Try one or more of these Tactics:

  1. Clean that Cluttered Kitchen – We likely overeat by as much as 34% when our kitchens are messy.  Having a neat eating area helps you feel like the world is less “out of control” and reduces the chances of eating due to anxiety.
  2. . Ask yourself: “Do I really want this?” – This will help us gauge our hunger level and assess why we’re eating.  Perhaps we are bored, or tired, or thirsty? It’s just like the gas tank in your car.  When your gas light comes on you pull into a gas station and fill up.  When you start to feel hungry, that is when you should start preparing your meal.
  3. Sit Down and Power Down – Simply put your butt on the chair, and then eat.  Be more mindful of what you are eating and how much.  Slow down and wait for the brain to tell your stomach you are full (which can take about 20 minutes).  Power off the TV, your cell phone and just concentrate on what you are doing. Savor every flavour, and enjoy each bite. Distracted eating often means overeating.

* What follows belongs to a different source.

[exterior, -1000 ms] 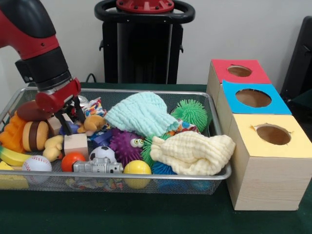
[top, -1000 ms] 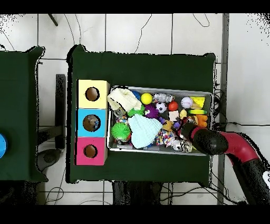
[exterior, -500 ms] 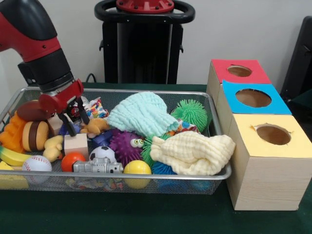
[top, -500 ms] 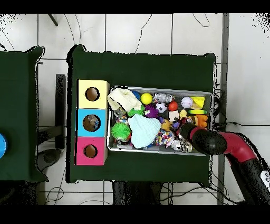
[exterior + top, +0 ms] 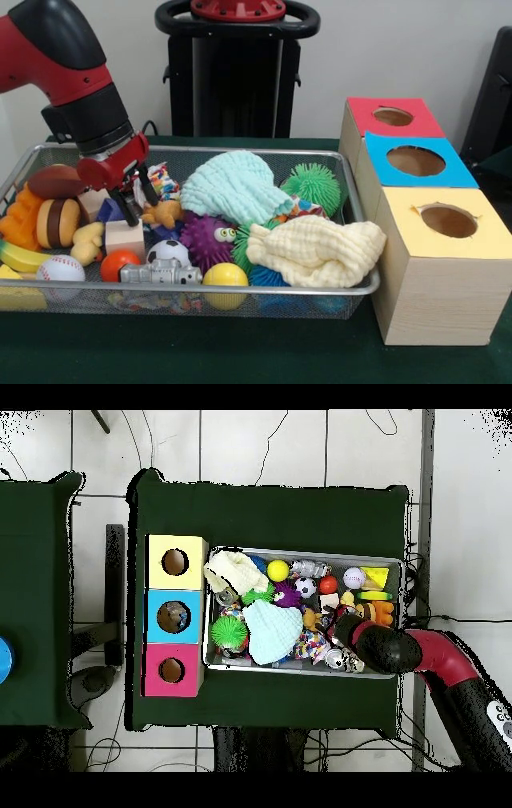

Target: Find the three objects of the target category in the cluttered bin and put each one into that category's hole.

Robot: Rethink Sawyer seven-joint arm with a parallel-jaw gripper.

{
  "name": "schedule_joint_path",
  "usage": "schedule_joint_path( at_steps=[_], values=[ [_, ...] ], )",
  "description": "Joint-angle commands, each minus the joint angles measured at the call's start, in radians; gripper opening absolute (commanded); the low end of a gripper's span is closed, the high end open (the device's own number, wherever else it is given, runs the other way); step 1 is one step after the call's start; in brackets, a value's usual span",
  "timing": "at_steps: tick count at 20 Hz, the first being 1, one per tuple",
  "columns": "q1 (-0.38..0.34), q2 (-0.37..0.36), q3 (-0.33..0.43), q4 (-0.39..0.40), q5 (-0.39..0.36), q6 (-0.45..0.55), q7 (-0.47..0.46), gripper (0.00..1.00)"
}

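Observation:
The wire mesh bin [image 5: 240, 290] sits on the green table, packed with toys; it also shows in the overhead view [image 5: 300, 551]. The hole [image 5: 393, 117] is in the red top of the farthest wooden box, at the right, and shows in the overhead view [image 5: 171, 670]. My gripper [image 5: 138, 200] hangs in the bin's left part, just above a wooden block [image 5: 126, 236] and beside a tan plush toy [image 5: 164, 212]. In the overhead view the gripper [image 5: 336, 627] is in the bin's right half. Something white shows at the gripper's tip, but I cannot tell whether it is held.
A mint cloth [image 5: 232, 186] and a yellow cloth [image 5: 316, 250] cover the bin's middle and right. Around them lie a purple spiky ball [image 5: 204, 236], a green spiky ball [image 5: 314, 184], a yellow ball [image 5: 226, 276], a baseball [image 5: 60, 268] and a burger toy [image 5: 58, 222]. The blue-topped hole [image 5: 415, 161] and the yellow-topped hole [image 5: 448, 220] are nearer.
My gripper has moved to the right in the front view and risen a little, from over the burger toy's side towards the tan plush toy. The toys look unmoved.

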Motion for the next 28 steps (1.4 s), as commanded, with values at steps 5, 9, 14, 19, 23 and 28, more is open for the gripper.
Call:
schedule_joint_path(
  at_steps=[5, 9, 14, 19, 23, 28],
  values=[
    [0.018, 0.043, -0.009, -0.059, -0.024, 0.060, -0.203, 1.00],
    [0.024, 0.036, -0.018, -0.058, -0.025, 0.062, -0.187, 1.00],
    [0.054, -0.002, -0.053, -0.046, -0.032, 0.110, -0.164, 1.00],
    [0.069, -0.028, -0.077, 0.003, -0.038, 0.110, -0.131, 1.00],
    [0.064, -0.031, -0.065, 0.031, -0.002, 0.124, -0.127, 1.00],
    [0.074, -0.082, -0.075, 0.064, 0.012, 0.153, -0.101, 1.00]
  ],
)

  4. Create a food speed bump – Half way through the meal. take a moment and assess whether you need to keep eating or not.  Divide you plate in half, so that even if you are in deep conversation you will be reminded to check in with your stomach.
  5. Chew like a Cow – Really!  Well maybe not at a business lunch, but take time to chew your food.  The enzymes in your mouth will break down the food better, and then your stomach doesn’t have to work so hard to digest the nutritious particles.  This crunch effect of the sound of food being chewed is a key sensory cue that helps us regulate how much we eat.